Roe V. Wade: ruling on Abortion

Roe V. Wade ruling on Abortion Theawarenews

Highlights

  • The US Supreme Court overturned Roe V. Wade, the 1993 landmark case which protected the constitutional right to abortion.
  • Roe since 1973, had permitted abortion before ‘viability’ Or ‘capability of meaningful life outside mother’s womb’, which occurs at about 24 weeks.
  • The ruling gives states the right to decide whether to allow or ban abortion.
  • Almost half of the states in the US are expected to outlaw or introduce new restrictions.

On Friday, 24 June, the US Supreme Court overturned Roe v. Wade, the landmark 1973 case which legalized abortion around 50 years back.

Now millions of US women no longer have the constitutional right to seek an abortion.

The court took on the issue of abortion in this way by agreeing to the lawsuit of (Dobbs vs. Jackson women’s health Organization) the sole abortion clinic in Mississippi, which challenged the ban on abortion beyond 15 weeks of pregnancy.

So, the court upholds Mississippi’s ban on abortion beyond 15 weeks, with few medical exceptions, and struck down the Roe V. Wade.

Five justices who were firmly in favor of the decision – Brett Kavanaugh, Neil Gorsuch, Samuel Alito, Clarence Thomas, and Amy Coney Barrett.

The three justices who disagreed with the majority were – Sonia Sotomayor, Stephen Breyer, and Elena Kagan.

What was Roe V. Wade?

The case is sometimes simply referred to as ‘Roe’, where Jane Roe (a fictional name for Norma McCorvey, used in court to protect her identity) filled a lawsuit against Henry Wade, the Dallas County (Texas) district attorney at that time enforcing abortion laws as the defendant, where she resided. She challenged a Texas law that made abortion illegal, except for the situation were doctors ordered to save the life of women.

At that time Roe was expecting her third child and hoping for a quick abortion but she won the case in 1973, by the time she had already given birth.
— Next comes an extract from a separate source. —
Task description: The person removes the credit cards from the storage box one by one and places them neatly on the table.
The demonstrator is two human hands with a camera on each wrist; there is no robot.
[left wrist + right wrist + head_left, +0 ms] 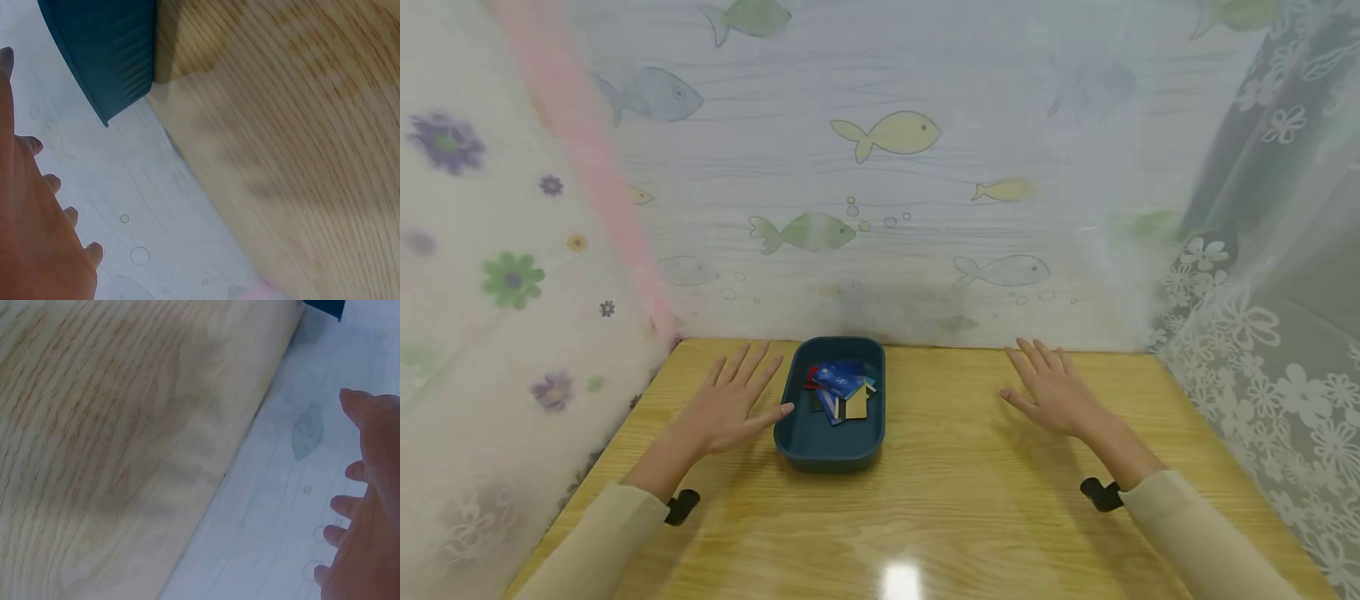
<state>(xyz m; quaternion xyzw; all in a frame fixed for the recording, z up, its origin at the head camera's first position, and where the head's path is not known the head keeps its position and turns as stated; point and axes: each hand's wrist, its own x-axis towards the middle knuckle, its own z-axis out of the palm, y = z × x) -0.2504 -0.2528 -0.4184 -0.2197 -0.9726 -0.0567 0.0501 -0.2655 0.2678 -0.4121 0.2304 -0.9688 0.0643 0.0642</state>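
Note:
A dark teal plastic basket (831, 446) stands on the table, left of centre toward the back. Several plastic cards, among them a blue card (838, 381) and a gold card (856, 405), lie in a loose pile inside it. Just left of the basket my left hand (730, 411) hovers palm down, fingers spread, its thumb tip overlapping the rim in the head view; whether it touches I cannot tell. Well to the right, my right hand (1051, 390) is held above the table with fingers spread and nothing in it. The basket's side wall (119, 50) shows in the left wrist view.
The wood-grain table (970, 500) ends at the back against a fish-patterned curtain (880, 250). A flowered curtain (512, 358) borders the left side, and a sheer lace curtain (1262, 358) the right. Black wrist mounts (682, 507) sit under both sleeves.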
She argued that abortion laws went against the US constitution because they violated a woman’s right to privacy.

Each state to Decide

Abortion is now illegal or severely restricted in many US states, as a result of the Supreme Court’s decision.
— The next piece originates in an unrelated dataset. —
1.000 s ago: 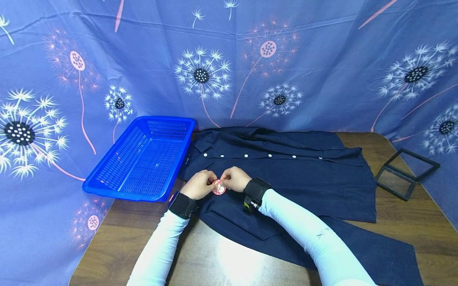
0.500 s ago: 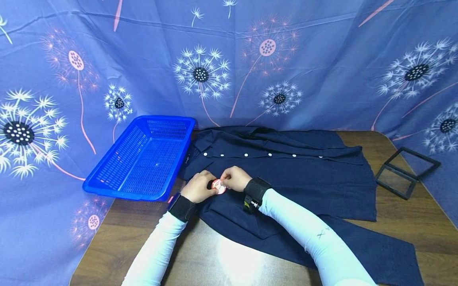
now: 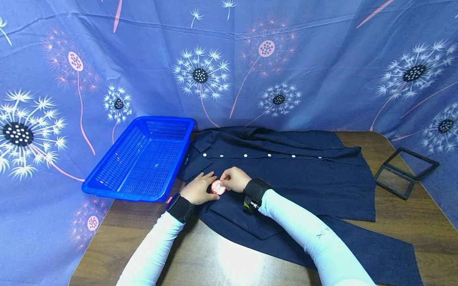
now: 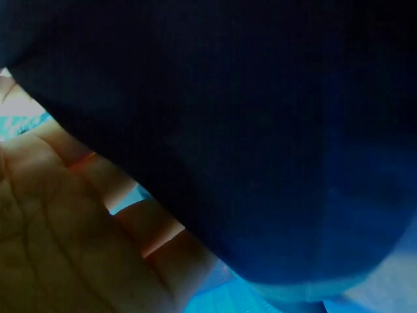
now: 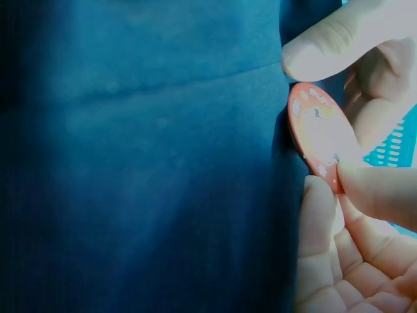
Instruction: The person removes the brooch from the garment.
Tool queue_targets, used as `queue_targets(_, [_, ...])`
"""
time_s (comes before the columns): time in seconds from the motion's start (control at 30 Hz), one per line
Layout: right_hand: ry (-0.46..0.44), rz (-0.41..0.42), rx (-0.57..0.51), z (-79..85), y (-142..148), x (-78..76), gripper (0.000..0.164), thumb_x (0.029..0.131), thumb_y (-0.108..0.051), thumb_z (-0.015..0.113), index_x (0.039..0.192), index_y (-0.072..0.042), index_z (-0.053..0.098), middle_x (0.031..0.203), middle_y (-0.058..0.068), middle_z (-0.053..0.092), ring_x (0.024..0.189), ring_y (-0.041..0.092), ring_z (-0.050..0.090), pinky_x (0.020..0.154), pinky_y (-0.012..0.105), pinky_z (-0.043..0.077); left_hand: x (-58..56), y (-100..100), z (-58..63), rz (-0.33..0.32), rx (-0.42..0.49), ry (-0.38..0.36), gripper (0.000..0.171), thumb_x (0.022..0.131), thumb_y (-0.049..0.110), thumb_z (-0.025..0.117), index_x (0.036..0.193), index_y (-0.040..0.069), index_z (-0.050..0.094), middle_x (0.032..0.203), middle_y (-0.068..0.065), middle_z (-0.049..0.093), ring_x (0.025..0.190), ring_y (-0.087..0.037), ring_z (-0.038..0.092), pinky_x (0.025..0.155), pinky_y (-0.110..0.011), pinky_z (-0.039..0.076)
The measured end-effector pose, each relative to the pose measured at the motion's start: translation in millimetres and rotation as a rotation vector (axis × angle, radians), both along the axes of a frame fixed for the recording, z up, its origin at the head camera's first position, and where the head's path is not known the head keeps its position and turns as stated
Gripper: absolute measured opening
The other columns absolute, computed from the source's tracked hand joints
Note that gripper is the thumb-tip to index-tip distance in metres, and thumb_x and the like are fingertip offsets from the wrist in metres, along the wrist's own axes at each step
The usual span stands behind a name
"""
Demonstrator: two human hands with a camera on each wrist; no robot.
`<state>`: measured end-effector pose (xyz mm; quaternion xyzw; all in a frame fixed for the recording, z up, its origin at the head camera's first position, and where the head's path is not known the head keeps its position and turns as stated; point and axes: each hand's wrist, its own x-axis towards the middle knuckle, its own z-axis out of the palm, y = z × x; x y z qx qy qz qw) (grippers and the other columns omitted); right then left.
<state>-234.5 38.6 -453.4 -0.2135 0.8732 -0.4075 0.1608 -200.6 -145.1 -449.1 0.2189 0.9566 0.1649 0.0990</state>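
A blue curtain printed with white and pink dandelions hangs behind and around the wooden surface. At the left sits a blue perforated basket, its right side just beside the collar end of a dark navy garment. The garment spreads across the middle, a row of white buttons along its far part. At the right edge of the surface is a black two-pane frame.

Both forearms reach in from the near side in white sleeves, with black straps at the wrists. The left hand lies over the garment, fingers loosely spread, thumb near the round red-and-white badge. The badge is between the hands, over the garment; the right hand, bent inward, pinches its edge between thumb and finger.
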Motion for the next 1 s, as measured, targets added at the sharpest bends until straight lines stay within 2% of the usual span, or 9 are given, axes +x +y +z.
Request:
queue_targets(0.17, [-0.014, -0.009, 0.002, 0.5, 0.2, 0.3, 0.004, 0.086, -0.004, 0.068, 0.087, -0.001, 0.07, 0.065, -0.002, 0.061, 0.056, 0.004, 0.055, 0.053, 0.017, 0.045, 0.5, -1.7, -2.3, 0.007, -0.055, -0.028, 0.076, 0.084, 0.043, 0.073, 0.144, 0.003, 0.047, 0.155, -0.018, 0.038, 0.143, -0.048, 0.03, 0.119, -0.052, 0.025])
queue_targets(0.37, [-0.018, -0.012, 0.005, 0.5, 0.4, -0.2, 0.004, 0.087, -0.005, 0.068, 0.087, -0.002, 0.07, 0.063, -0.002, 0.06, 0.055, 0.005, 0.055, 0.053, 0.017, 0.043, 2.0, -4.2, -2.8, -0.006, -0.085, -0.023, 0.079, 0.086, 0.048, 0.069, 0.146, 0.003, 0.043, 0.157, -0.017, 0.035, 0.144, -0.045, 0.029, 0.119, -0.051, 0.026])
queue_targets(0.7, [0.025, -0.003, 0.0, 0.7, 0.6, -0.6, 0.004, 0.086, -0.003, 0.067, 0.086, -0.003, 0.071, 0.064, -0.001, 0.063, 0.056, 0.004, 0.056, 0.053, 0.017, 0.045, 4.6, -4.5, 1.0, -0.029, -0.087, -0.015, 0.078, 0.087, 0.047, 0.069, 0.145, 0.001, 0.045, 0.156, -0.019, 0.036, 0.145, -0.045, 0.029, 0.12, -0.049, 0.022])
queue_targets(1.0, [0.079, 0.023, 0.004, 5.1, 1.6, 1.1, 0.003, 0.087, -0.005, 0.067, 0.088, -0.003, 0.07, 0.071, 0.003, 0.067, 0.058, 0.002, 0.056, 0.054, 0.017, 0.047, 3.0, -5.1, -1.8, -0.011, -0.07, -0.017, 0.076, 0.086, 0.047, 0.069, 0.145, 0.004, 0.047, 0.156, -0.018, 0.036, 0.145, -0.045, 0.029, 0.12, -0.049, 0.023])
The decision gives individual states the choice of banning or allowing abortion. Half of the US states are expected to opt to the ban or substantially restrict access to abortion. Some states have made exceptions to allow abortion to save the life of mothers, while some have exceptions to their ban for the cases of incest or rape.

As many as 13 states (Arkansas, Idaho, Kentucky, Louisiana, Missouri, North Dakota, Tennessee, Texas, Utah, and Wyoming) already have ‘Trigger Laws’ that are expected to go into effect immediately or quick state officials’ or attorney general’s action if Roe no longer applies.

The Supreme Court’s earth-shaking ruling has sparked a host of legal battles. The ruling sent seismic waves throughout the nation as abortion-rights opponents celebrated their winning a decades-long battle, while abortion-rights supporters set up a nationwide protest.